Das Einmaleins der Softwareentwicklung

01.10.2003
Von Moll 

So nicht: Bei einem Dienstleistungsunternehmen mit großem Filialnetz wurden die unterschiedlichen Anwendungssysteme zur Sachbearbeitung für verschiedene Fachgebiete ohne eine standardisierte Softwareinfrastruktur entwickelt. Nach etwa sechs Jahren stand eine Reihe von Anwendungen zur Verfügung. Es existierte jedoch kein einheitlicher Styleguide für Benutzeroberflächen einschließlich Help-Funktion, es gab kein einheitliches Rechtekonzept mit Single-Logon, und die zentralen Steuerungsdaten waren redundant auf 54 unabhängige Tabellen verteilt. Die Anwendungssysteme waren folglich umständlich zu bedienen, schwer zu warten und schlecht erweiterbar.
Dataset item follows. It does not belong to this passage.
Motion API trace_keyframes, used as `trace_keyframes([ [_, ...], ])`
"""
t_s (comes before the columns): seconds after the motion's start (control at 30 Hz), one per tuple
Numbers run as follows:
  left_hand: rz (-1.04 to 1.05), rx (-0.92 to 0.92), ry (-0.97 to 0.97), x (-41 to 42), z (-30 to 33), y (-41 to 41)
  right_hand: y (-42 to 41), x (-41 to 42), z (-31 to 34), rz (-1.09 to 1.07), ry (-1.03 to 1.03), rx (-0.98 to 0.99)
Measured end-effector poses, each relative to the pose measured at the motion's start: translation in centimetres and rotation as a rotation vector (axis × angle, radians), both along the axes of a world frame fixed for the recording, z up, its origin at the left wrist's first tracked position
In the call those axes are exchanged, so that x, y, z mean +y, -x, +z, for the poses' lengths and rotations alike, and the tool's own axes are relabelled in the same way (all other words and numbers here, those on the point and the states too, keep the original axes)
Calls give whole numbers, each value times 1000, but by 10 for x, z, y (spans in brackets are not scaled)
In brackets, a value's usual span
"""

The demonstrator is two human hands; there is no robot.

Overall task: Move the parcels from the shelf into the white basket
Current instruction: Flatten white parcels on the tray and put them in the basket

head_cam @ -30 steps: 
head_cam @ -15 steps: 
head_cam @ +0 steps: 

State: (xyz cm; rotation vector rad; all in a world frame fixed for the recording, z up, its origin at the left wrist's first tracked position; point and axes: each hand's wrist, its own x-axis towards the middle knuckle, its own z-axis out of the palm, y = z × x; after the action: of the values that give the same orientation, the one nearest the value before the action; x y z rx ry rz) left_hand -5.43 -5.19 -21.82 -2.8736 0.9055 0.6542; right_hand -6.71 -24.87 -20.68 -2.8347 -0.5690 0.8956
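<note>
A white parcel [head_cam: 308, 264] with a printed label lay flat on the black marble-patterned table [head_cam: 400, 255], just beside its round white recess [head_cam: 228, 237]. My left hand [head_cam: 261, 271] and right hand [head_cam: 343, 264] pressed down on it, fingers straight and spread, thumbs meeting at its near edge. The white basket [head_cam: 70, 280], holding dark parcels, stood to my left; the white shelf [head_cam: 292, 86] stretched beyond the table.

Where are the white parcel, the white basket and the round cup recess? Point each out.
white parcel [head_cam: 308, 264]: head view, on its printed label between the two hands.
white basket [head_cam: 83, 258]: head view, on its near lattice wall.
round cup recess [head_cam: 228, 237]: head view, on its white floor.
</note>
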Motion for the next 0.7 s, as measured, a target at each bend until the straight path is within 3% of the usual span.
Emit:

Die Vereinheitlichung der Benutzeroberflächen einschließlich Single-Logon-Verfahren kostete etwa 30 Personenjahre. Die Konsolidierung der Steuerungsdaten brauchte rund fünf Personenjahre, und die Entwicklung einer einheitlichen Hilfefunktion verschlang nochmals fünf Personenjahre.

7. Stabilität der grundlegenden Anforderungen

Als erste Projektstufe wird ein minimaler Satz von grundlegenden Anforderungen festgelegt, der zentrale Funktionen für das Unternehmen abdeckt und als Basis für weitere Entwicklungsstufen dienen kann.

So nicht: In dem unter Regel 1 beschriebenen Projekt wurde entschieden, die gewünschte Funktionalität parallel für alle Produkte zu entwickeln. Dies führte dazu, dass bis zum ersten Test des Softwaresystems drei Jahre vergingen, in denen die Beteiligten gegen eine sich ständig ändernde Systemarchitektur entwickeln mussten. Außerdem wurde gegen das Prinzip der sequentiellen Abwicklung von einzelnen Projektphasen verstoßen und das Objektmodell während der Programmierung ständig geändert.

Besser wäre es gewesen, zunächst das Objektmodell an Hand eines Produkts stabil zu entwickeln und zu testen, um dann in weiteren Teilprojekten die restlichen Produkte zu ergänzen. Zusätzlich hätten so erste Ergebnisse früher genutzt werden können.